Recent research has debated the issue of true differentiation versus cell fusion of stem cells. In this given system, cell fusion is impossible since the induction medium used was totally cell-free. Using CM from CEC has several advantages over other induction methods. First of all, CM collection is simple and convenient; second, using CM could avoid cell fusion problem compared with direct co-culture protocol; and third, it is reported that CM treatment appears more efficient than indirect co-culture protocol, since cell confluence might clog the porous membrane in the top chamber resulting in inefficient leaking of cytokines into the bottom chamber [27]. According to previous studies, CM should be collected when the cells are in their best state and properly stored to save their biological activity. In this study, CM was collected when corneal endothelial cells reached about 70–90% confluence, every 12 h after medium change, and filtered CM was stored at −80°C as suggested. We also observed in our preliminary experiments that NCC poorly thrived and differentiated when they were cultured in medium with less than 10% serum. Serum seems to be necessary for the proliferation and differentiation in this system.

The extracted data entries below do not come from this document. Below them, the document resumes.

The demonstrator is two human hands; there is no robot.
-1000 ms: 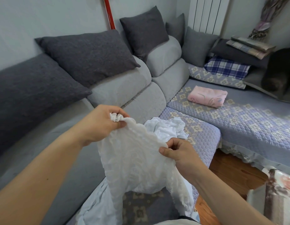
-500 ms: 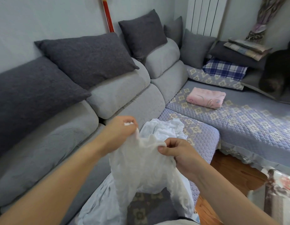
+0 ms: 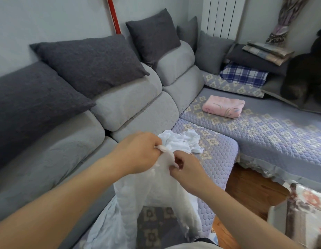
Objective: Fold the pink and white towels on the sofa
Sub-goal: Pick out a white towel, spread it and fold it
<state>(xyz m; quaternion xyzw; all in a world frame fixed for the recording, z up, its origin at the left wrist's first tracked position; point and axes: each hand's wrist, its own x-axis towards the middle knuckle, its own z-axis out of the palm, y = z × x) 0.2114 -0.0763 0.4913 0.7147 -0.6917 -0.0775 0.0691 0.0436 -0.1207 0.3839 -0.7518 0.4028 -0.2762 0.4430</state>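
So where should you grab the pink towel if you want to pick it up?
Probably best by its long near edge, coming from the front. The pink towel lies flat, already folded into a neat thick rectangle on the patterned sofa cover, with nothing on it. Sliding fingers under that edge, thumb on top, should keep the layers together.

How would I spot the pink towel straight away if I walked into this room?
Find the grey corner sofa and follow it round to the long seat with the lilac quilted flower-print cover. The pink towel lies there alone, neatly folded. It is the only pink thing on the seat, set in front of the blue checked pillow.
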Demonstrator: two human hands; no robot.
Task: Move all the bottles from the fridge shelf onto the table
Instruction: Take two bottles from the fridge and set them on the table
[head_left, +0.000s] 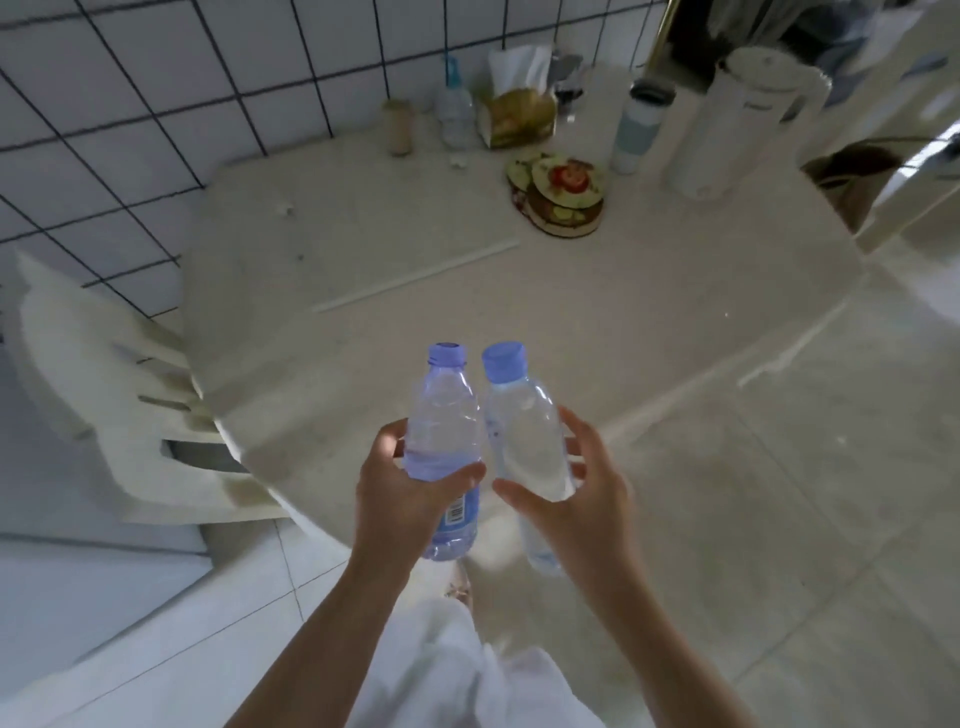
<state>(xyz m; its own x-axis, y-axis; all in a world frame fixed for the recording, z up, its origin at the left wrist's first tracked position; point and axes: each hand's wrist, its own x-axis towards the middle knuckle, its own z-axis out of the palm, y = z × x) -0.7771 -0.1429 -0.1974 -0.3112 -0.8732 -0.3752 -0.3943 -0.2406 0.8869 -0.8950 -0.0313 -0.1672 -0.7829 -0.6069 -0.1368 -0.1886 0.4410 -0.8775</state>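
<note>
I hold two clear plastic water bottles with blue caps side by side above the near edge of a round cream table (415, 322). My left hand (400, 488) grips the left bottle (441, 431), which has a blue label low down. My right hand (582, 483) grips the right bottle (524, 431) around its middle. Both bottles tilt with their caps pointing away from me, almost touching each other. Another clear bottle (454, 106) stands at the far side of the table by the wall. The fridge is out of view.
At the table's far side stand a small jar (399, 127), a tissue box (519, 114), a tumbler (641, 127), a white jug (737, 119) and a round floral tin (563, 195). A thin white stick (415, 278) lies mid-table. A white chair (104, 384) stands left; tiled wall behind.
</note>
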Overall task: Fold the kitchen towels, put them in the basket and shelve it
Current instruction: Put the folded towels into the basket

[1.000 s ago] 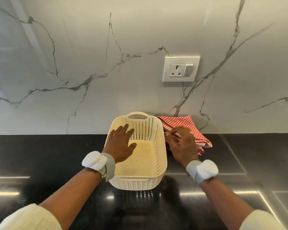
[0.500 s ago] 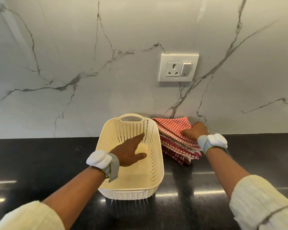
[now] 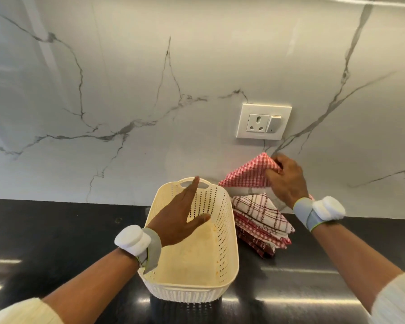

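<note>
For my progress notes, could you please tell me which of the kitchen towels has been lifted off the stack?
The red-and-white small-checked towel, pinched by the right hand and raised clear. The white towel with brown grid lines tops the stack resting on the counter.

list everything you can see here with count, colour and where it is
basket: 1, cream, on the counter, centre, nothing inside
lifted towel: 1, red-white check, held above the stack
towel stack: 1 pile, red, white and maroon, right of the basket
counter: 1, glossy black, across the foreground
wall: 1, white marble with grey veins, behind
socket plate: 1, white, on the wall above the towels
wristbands: 2, white-grey, one per wrist
left hand: 1, open, over the basket
right hand: 1, gripping the lifted towel
</note>
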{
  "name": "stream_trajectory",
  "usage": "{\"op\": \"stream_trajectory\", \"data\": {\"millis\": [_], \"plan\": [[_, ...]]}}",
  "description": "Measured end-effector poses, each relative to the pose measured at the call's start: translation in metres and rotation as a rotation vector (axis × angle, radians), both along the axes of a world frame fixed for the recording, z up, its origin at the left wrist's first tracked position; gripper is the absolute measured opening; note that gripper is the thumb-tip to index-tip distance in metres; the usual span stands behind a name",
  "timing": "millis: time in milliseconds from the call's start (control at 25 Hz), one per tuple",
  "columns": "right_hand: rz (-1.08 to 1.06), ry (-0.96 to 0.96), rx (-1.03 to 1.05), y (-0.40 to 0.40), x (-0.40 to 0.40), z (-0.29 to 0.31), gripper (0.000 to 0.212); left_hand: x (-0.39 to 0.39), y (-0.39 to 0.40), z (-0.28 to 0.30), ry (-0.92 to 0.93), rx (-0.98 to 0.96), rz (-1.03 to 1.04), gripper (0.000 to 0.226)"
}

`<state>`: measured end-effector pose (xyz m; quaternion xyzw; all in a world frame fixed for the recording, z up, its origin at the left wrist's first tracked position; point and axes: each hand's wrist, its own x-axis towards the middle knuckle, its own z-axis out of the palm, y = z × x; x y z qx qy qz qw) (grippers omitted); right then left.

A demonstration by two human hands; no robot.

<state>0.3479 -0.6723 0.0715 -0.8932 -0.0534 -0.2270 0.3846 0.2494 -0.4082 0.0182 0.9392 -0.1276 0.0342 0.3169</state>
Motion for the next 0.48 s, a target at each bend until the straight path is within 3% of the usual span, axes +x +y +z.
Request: {"op": "stream_trajectory", "data": {"millis": [120, 280, 360, 480], "plan": [[0.151, -0.086, 0.043, 0.030, -0.006, 0.043, 0.016, 0.011, -0.003, 0.015, -0.076, -0.246, 0.074, 0.092], [0.520, 0.249, 0.153, 0.074, -0.011, 0.056, 0.013, 0.015, 0.009, 0.046, -0.197, -0.379, 0.154, 0.096], [0.623, 0.408, 0.189, 0.096, -0.009, 0.045, 0.013, 0.018, 0.029, 0.055, -0.056, -0.397, 0.140, 0.096], [0.621, 0.551, 0.249, 0.122, 0.000, 0.021, 0.019, 0.016, 0.053, 0.046, 0.297, -0.612, 0.059, 0.087]]}}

The differentiation medium for NCC induction in this study is a mixture composed of many kinds of unpredictable ingredients, thus it is hard to precisely state which components are effective for CEC-like cell induction. At present, very little is known about the molecular mechanism that regulates the development of corneal endothelium. Previous studies have indicated that ablation of retinoic acid (RA) signaling results in the loss of expression of transcription factor genes of FoxC1 and Pitx2 in NCC and agenesis of corneal endothelium. Current model believes that RA is critically required for anterior segment morphogenesis and NCC are primary direct targets of RA signaling. And activation of FoxC1 and Pitx2 is the transcriptional response within NCC to RA stimulation. RA is an enzymatic metabolite of vitamin A which can be acquired from serum. It is possible that rat CEC might make use of vitamin A existing in fetal bovine serum and secret RA into the CM, and this hypothesis will be further tested in our future experiments. Another potential candidate that is closely related to CEC development is transforming growth factor-β2 (TGF-β2). The existing literatures have revealed that TGF-β2 appears to be the major signaling ligand acting upon NCC during corneal endothelium differentiation. Ablation of TGF-β receptor 2 leads to agenesis of corneal endothelium with associated loss of anterior chamber, thinning of corneal stroma, features that are similar to RA signaling blocking mutants. Therefore, it is our interest to determine not only whether RA and TGF-β2 signaling act in concert or independently in CEC-like cells induction but also the underlying mechanism(s) in the future. We also observed in our preliminary experiments that pre-coating of laminin and chondroitin-6 sulphate was also necessary for successful CEC-like cell induction. It will be important to identify all signalling molecules and determine their potential relationship to RA and TGF-β2 signaling to improve the inductivity in the future.
Expression of N-cadherin coincides with the formation of corneal endothelium during eye development [22]. However, N-cadherin can not be used as a specific marker for corneal endothelium differentiation because of its wide distribution in many kinds of cells. Since there is no specific marker for CEC at present, several CEC differentiation and function-related proteins and transcription factors had to be taken into consideration together to identify the induction of CEC-like cells from NCC in this study. Positive expression of N-cadherin, FoxC1, Pitx2, Na+/K+ ATPase, ZO-1 as well as the following animal transplantation together proved that the cells induced from NCC had properties similar to those of native CEC. It is worth mentioning that our result showed that the staining of N-cadherin was in the cytoplasm of premature CEC-like cells and this pattern is different from that in other cells such as mature CEC, osteoblasts and many kinds of tumor cells, in which N-cadherin is restricted to the cell membrane. A similar phenomenon was reported in resent research on premature osteoblasts [28]. The mechanism of such different expression pattern of N-cadherin between premature and mature cells is not clear. According to previous findings [29], we assume that N-cadherin might be more related to cell differentiation and shaping in premature CEC, rather than cell adhesion and connection as it is in other mature cells. Mutations of FoxC1 and Pitx2 in mice were found to cause congenital defects in anterior segment development, including failure of the cornea to separate from the lens and failure of corneal endothelial differentiation. In this study, expression of FoxC1 sharply increased just before the appearance of polygonal cells and quickly fell after that. Unlike FoxC1, expression of Pitx2 was at a quite steady level at all the time points checked. The precise function of these two transcription factors is currently unknown. Our results indicated that FoxC1 might have a triggering effect on CEC differentiation, and Pitx2 might play a different role in corneal endothelial cell differentiation.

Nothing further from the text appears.